The importance of control over appropriate flow of information is discussed extensively in legal and social science fields. Individual control over personal information flow is discussed in a critique of the nothing to hide defence for widespread surveillance in [5]. Individual privacy and its social consequences are discussed in [6, 7], where agency or control over appropriate disclosure is identified as a key concern.
Plausible deniability as a privacy defence for web search is addressed in the literature. In [8] alternative, less revealing queries are mixed with sensitive topic queries to obfuscate true user interest. In [9] queries with generalised terms are used to approximate the search results of a true query, which is never revealed. Plausible deniability for database release has been studied in the context of user data anonymization. For example, in [10] a definition of plausible deniability is applied to examine mechanisms for differentially private data set release. More generally, plausible deniability to counteract the impact of personalisation is examined in [11] for the case of a privacy aware user who knows they are being observed. The authors show that no matter what the behaviour of the user is, it is always compatible with some concern over privacy. In this way the user can offer their awareness of privacy concerns as a general alibi to justify any range of preferences. Plausible deniability for providers of online services is also discussed in the literature. For example, in [12] a distributed virtual machine infrastructure is used to provide deniability to online data providers by obfuscating the origin of index data used in recommendations.

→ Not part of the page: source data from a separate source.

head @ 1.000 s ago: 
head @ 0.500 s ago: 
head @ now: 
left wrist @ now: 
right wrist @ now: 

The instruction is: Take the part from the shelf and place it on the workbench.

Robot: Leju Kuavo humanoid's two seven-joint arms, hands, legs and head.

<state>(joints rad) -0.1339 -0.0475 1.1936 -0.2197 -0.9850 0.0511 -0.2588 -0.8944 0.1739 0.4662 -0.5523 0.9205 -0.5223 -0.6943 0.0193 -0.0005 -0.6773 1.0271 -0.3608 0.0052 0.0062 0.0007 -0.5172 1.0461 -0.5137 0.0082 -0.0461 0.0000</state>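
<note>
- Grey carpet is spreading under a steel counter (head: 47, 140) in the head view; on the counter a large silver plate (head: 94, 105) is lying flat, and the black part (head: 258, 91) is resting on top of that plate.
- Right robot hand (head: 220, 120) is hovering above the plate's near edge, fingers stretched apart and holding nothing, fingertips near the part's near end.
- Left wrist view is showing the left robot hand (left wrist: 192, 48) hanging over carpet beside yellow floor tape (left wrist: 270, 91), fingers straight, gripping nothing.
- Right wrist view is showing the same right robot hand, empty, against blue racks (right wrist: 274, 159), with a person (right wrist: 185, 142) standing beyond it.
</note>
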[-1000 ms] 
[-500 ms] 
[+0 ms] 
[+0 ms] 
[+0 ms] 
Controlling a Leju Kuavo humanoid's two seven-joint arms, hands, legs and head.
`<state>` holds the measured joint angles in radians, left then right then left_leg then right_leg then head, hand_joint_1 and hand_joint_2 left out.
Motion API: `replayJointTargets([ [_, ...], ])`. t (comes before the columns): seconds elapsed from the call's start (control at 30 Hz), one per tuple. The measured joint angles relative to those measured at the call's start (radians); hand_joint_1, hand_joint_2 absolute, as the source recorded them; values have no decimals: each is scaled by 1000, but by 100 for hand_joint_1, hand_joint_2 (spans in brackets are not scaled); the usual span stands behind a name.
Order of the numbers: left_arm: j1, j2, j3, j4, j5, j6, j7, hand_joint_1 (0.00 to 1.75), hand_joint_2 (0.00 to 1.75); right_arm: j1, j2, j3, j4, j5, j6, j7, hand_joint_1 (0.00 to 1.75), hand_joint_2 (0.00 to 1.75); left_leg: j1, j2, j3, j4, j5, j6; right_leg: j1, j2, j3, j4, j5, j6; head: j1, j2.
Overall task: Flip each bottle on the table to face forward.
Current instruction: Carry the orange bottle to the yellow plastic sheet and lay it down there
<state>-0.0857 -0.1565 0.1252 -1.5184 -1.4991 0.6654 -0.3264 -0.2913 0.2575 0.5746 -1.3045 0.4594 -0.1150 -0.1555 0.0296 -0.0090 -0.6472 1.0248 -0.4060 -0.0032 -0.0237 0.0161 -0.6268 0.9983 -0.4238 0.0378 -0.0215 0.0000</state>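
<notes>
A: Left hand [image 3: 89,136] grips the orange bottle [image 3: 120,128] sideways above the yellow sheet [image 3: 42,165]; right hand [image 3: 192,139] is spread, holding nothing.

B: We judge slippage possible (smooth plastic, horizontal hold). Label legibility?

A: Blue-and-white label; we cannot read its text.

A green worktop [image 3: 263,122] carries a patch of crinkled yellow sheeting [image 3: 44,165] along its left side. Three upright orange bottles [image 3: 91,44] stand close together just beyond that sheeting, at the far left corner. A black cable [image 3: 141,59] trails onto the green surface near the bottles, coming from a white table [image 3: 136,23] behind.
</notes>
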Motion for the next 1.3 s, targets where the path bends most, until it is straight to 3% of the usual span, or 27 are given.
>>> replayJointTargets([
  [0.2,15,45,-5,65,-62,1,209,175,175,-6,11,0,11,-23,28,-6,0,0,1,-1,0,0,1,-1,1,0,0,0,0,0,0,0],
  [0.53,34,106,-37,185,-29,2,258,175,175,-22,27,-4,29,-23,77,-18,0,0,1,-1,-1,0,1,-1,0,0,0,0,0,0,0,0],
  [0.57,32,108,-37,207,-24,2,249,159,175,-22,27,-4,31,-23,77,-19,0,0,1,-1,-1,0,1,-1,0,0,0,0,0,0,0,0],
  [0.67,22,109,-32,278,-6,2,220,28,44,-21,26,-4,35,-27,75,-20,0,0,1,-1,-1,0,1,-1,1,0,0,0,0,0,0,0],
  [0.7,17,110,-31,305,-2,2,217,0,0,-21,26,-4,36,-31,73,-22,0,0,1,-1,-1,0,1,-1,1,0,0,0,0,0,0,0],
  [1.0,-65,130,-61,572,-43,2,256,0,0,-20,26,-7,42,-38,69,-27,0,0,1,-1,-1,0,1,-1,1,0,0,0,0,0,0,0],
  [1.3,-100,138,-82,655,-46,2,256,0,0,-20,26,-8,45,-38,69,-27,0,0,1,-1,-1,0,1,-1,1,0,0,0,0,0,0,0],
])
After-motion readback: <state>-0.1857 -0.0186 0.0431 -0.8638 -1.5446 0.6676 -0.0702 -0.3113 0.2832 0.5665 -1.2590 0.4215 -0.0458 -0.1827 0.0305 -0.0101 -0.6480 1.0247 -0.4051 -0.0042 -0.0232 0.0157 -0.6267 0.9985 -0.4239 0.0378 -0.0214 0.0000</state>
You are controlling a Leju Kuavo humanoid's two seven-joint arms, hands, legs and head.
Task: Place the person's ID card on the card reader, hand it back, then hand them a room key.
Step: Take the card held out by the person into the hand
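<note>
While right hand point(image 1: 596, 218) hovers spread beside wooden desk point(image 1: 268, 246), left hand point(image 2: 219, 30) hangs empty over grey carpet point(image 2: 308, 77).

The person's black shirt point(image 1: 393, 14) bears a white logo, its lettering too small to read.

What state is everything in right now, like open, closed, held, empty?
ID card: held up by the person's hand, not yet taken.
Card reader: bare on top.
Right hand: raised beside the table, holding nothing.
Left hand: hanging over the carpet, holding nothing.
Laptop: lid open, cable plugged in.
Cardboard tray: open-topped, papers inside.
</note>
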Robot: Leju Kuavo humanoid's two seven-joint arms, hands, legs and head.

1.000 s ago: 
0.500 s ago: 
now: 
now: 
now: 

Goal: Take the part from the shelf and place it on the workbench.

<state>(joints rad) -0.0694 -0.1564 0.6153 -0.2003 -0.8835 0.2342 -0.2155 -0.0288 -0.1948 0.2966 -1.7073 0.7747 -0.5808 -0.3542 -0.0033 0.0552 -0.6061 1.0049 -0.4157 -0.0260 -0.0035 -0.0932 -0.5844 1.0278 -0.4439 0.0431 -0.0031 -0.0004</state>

The potential of online profiling and personalisation resulting in censorship and discrimination have received growing attention in the research literature. Personalisation as a form of censorship – termed a filter bubble in [13] – is explored in [4]. In a filter bubble, a user cannot access subsets of information because the recommender system algorithm has decided it is irrelevant for that user. In [4] a filter bubble effect was detected in the case of Google Web Search in a test with 200 users. Discrimination associated with personalisation has been shown for topics generally regarded as sensitive. In [14] an extensive review of adverts from Google and Reuters.com showed a strong correlation between adverts suggestive of an arrest record, and, an individual’s ethnicity. In [15], the authors used online advertising targeted exclusively to gay men to demonstrate strong profiling in the case of sexual preference.

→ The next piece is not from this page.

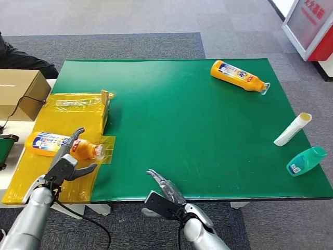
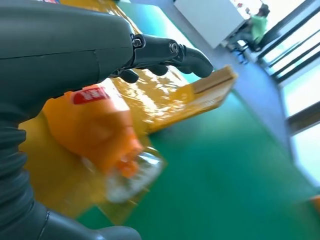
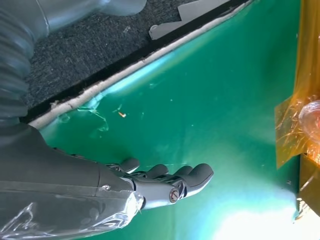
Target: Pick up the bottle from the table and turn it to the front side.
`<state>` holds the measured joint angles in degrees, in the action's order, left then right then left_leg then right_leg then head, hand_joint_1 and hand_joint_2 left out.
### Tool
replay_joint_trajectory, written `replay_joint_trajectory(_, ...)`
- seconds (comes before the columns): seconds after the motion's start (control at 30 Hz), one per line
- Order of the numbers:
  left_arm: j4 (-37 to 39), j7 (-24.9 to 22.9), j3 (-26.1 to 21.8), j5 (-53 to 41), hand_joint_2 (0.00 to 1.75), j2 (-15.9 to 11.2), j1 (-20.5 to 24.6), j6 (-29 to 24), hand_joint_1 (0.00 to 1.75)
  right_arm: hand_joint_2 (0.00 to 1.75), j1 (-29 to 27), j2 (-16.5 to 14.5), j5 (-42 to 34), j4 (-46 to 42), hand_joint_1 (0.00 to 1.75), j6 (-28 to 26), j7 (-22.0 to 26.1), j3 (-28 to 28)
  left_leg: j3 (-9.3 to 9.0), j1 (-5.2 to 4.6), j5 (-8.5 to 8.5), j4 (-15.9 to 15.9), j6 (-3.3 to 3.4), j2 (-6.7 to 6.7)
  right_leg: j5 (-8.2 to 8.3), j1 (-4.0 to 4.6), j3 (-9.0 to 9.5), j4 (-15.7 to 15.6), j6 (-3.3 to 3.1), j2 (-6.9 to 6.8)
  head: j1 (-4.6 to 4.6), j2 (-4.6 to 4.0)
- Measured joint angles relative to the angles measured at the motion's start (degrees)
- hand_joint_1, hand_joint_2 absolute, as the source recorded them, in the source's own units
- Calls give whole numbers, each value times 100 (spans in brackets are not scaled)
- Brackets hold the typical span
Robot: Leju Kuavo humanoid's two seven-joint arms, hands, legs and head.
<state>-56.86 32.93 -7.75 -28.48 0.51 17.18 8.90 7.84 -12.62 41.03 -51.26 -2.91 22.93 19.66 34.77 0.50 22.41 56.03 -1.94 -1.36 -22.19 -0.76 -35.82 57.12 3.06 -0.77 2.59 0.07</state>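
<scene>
Head view: green worktop (image 1: 188, 130) lying ahead, its near edge running just above both hands. An orange bottle (image 1: 59, 145) is lying on its side on yellow film (image 1: 74, 117) at the left end, its clear cap (image 1: 100, 151) pointing toward the open green surface. The left hand (image 1: 67, 165) is hovering at the neck end of this bottle, fingers spread and holding nothing; contact cannot be told. The right hand (image 1: 167, 191) is reaching over the near edge, fingers extended and apart, holding nothing. A second orange bottle (image 1: 237, 76) is lying near the far right edge; a white tube (image 1: 292, 129) and a teal bottle (image 1: 306, 160) are lying close to the right edge. A wide bare stretch is separating the two ends. A cardboard box (image 1: 20, 92) is sitting left of the worktop.

Left wrist view: dark fingers (image 2: 181, 52) are stretching above the bottle (image 2: 94, 127), whose blurred cap is lying at the film's edge.

Right wrist view: right hand (image 3: 158, 182) is floating over bare green surface, fingers (image 3: 196, 175) straight; the worktop's pale near edge (image 3: 113, 80) is bordering grey carpet (image 3: 94, 35).
</scene>
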Motion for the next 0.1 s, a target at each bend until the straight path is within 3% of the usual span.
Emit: replay_joint_trajectory(0.1,-527,153,-156,760,175,277,-395,344,0,175,-59,2,0,-37,0,-9,-6,-34,0,0,5,0,-1,0,-5,0,1,0,1,0,0,0)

Several approaches exist for obfuscating user interactions with search engines with the aim of disrupting online profiling and personalisation. GooPIR, [16, 17], attempts to disguise a user’s “true” queries by adding masking keywords directly into a true query before submitting to a recommender system. Results are then filtered to extract items that are relevant to the user’s original true query. PWS, [18], and TrackMeNot, [19, 20], inject distinct noise queries into the stream of true user queries during a user query session, seeking to achieve an acceptable level of anonymity while not overly upsetting overall utility. Search engine algorithm evolution regarded as a continuous “arms-race”, is evidenced in the case of Google, for example, by major algorithm changes such as Caffeine and Search+ Your World have included additional sources of background knowledge from Social Media, improved filtering of content such as Panda to counter spam and content manipulation, most recently semantic search capability has been added through Knowledge Graph and HummingBird, [21], [22], [23].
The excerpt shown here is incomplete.